Joaquim Pinto Madeira lutou ativamente contra os promotores dos movimentos libertário-republicanos da Revolução Pernambucana de 1817 e da Confederação do Equador de 1824. Após a derrota da família Alencar, em 1817, coube a Pinto Madeira, à época ocupando o posto de Capitão de Ordenança, conduzir até a cidade de Icó os 20 malogrados presos políticos. Provavelmente, durante o percurso, esses prisioneiros sofreram humilhações por parte do caudilho. O que era esperado, face ao temperamento belicoso de Pinto Madeira.

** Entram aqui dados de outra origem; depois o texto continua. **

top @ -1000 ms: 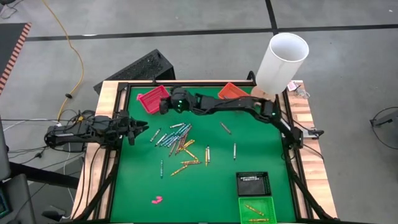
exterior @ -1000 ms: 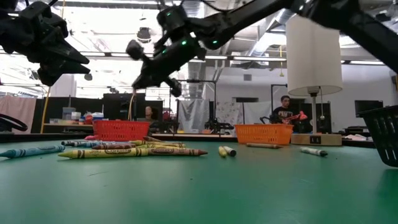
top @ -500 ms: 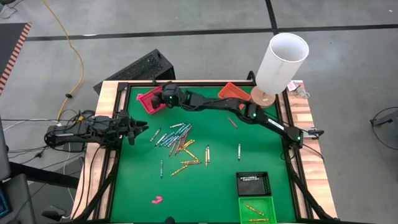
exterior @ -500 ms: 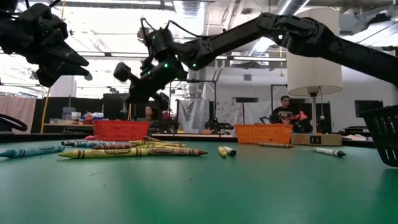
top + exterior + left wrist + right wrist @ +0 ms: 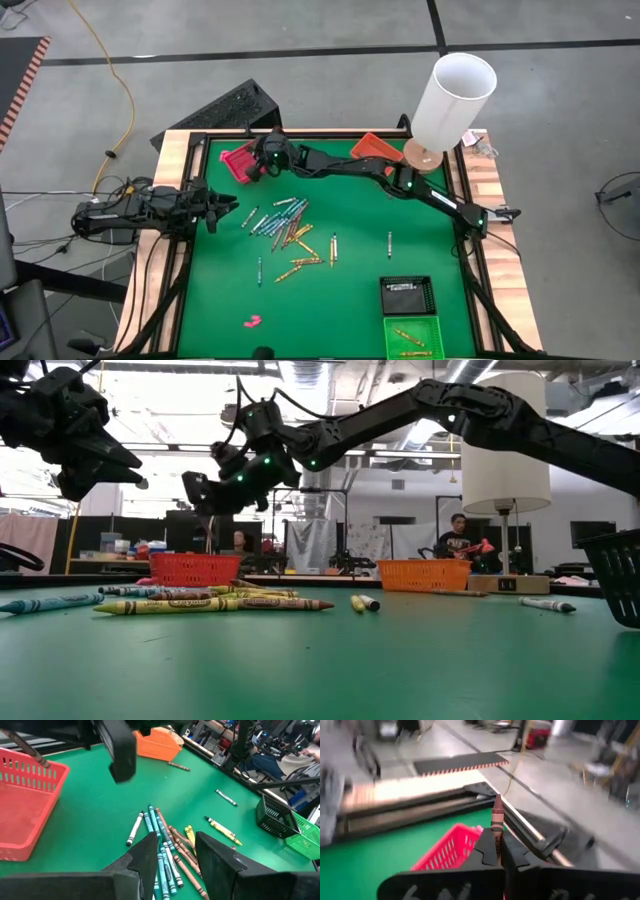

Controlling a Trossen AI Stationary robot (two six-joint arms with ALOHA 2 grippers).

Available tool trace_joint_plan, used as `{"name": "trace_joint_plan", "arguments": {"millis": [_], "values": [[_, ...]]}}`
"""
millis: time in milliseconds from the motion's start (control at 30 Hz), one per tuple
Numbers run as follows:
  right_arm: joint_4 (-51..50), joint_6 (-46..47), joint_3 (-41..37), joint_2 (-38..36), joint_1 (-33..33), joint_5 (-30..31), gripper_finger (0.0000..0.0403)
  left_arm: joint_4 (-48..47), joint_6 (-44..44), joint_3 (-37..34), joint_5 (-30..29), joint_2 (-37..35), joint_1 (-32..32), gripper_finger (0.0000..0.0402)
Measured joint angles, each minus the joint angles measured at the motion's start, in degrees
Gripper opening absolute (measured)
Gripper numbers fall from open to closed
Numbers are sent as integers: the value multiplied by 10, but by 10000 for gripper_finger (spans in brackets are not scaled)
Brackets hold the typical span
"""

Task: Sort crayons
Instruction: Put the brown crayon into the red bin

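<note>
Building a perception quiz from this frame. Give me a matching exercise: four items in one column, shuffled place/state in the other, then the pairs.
Items:
1. right gripper
2. left gripper
3. green tray
4. orange tray

Places/states:
A. at the table's left edge, fingers apart, holding nothing
B. far side of the table, next to the white cylinder
C. above the red tray, shut on a brown crayon
D. near right corner, a few crayons inside

Pairs: 1-C, 2-A, 3-D, 4-B
</note>
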Motion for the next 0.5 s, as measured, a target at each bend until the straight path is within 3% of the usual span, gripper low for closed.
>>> {"name": "trace_joint_plan", "arguments": {"millis": [167, 500], "values": [[-30, -119, 0, 0, 1, -27, 0, 0, -1, 0, -5, 0, 0, 120], [-101, -128, 0, 0, -5, -36, 11, -1, -2, 0, -32, 0, 0, 120]]}}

Em 1831 o imperador Dom Pedro I abdica do trono brasileiro e volta para Portugal, onde toma o nome de Dom Pedro IV. Os adversários de Pinto Madeira aproveitaram esse acontecimento para dele se vingar. Acuado, o caudilho, com a ajuda do vigário de Jardim, Padre Antônio Manuel de Sousa, armou cerca de dois mil homens, a maioria com rudimentares espingardas, e invadiu o Crato, em 1832, para dar caça aos seus inimigos liberais.

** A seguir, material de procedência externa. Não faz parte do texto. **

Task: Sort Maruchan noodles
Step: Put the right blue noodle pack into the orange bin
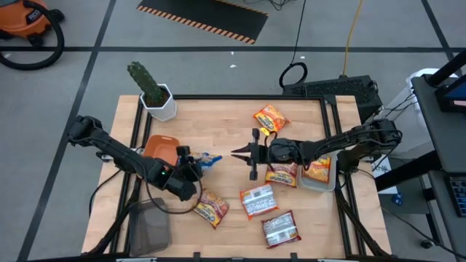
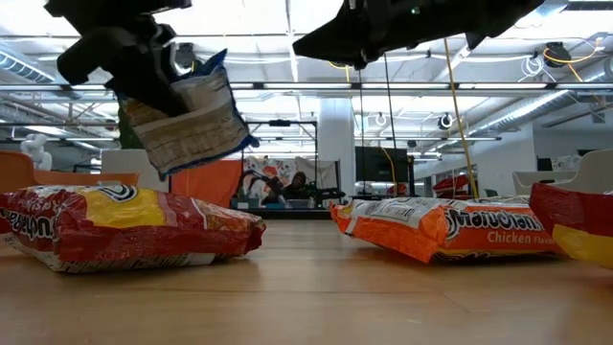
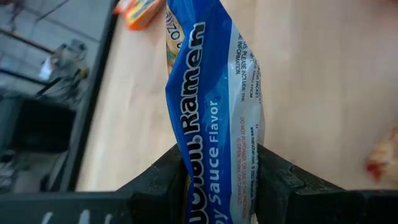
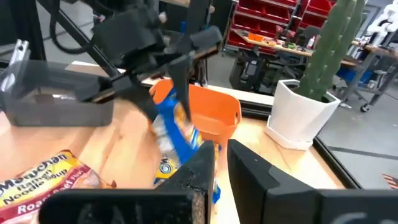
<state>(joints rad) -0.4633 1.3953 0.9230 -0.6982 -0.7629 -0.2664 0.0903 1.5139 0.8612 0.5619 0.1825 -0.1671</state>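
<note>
The left gripper (image 1: 191,161) is clamped on a blue-and-white noodle packet (image 3: 214,106), holding it up off the wooden table (image 1: 226,120) just beside the orange bowl (image 1: 162,148) — in the low view the packet hangs tilted in the air, clear of the packets lying below. The right gripper (image 1: 240,153) hovers near the table's middle, pointing toward the left one, its fingers nearly together with only a narrow gap and nothing between them. The other noodle packets lie scattered: an orange one (image 1: 270,118) toward the far edge, a red-and-yellow one (image 1: 211,208) near the left arm, two dark red-and-white ones (image 1: 259,200) toward the near edge, and one (image 1: 318,169) in the grey tray (image 1: 321,186) at the right. A potted cactus (image 1: 153,91) stands at the far left corner.
</note>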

Dizem que de tanto abençoar as espingardas dos jagunços e, na falta destas, dar bênçãos a cacetes (pequenos bastões de madeira) o Padre Antônio Manuel de Sousa ficou conhecido como "Padre Benze-Cacetes". Pinto Madeira e o Vigário Manuel foram vitoriosos no Crato, mas logo começaram a sofrer reveses. Terminaram por se render ao General Pedro Labatut, um mercenário francês que atuava no Brasil, desde as lutas pela independência. Presos, ambos foram enviados para Recife e depois para o Maranhão. Pinto Madeira retornou preso ao Crato, em 1834, onde, num júri parcial - composto por antigos inimigos seus - foi condenado à forca, sentença posteriormente comutada para fuzilamento, em face do réu ter alegado sua patente militar de Coronel.

Morreu virilmente Pinto Madeira. Conta a tradição, ouvida por mim desde menino, que momentos antes do fuzilamento, ofereceu-lhe um lenço, para que vedasse os olhos, um dos seus mais implacáveis inimigos. Recusou o condenado a oferta (...) Durante anos a fio, fez-lhe promessas o rude povo do sertão, considerando-o um mártir, isto é um santo.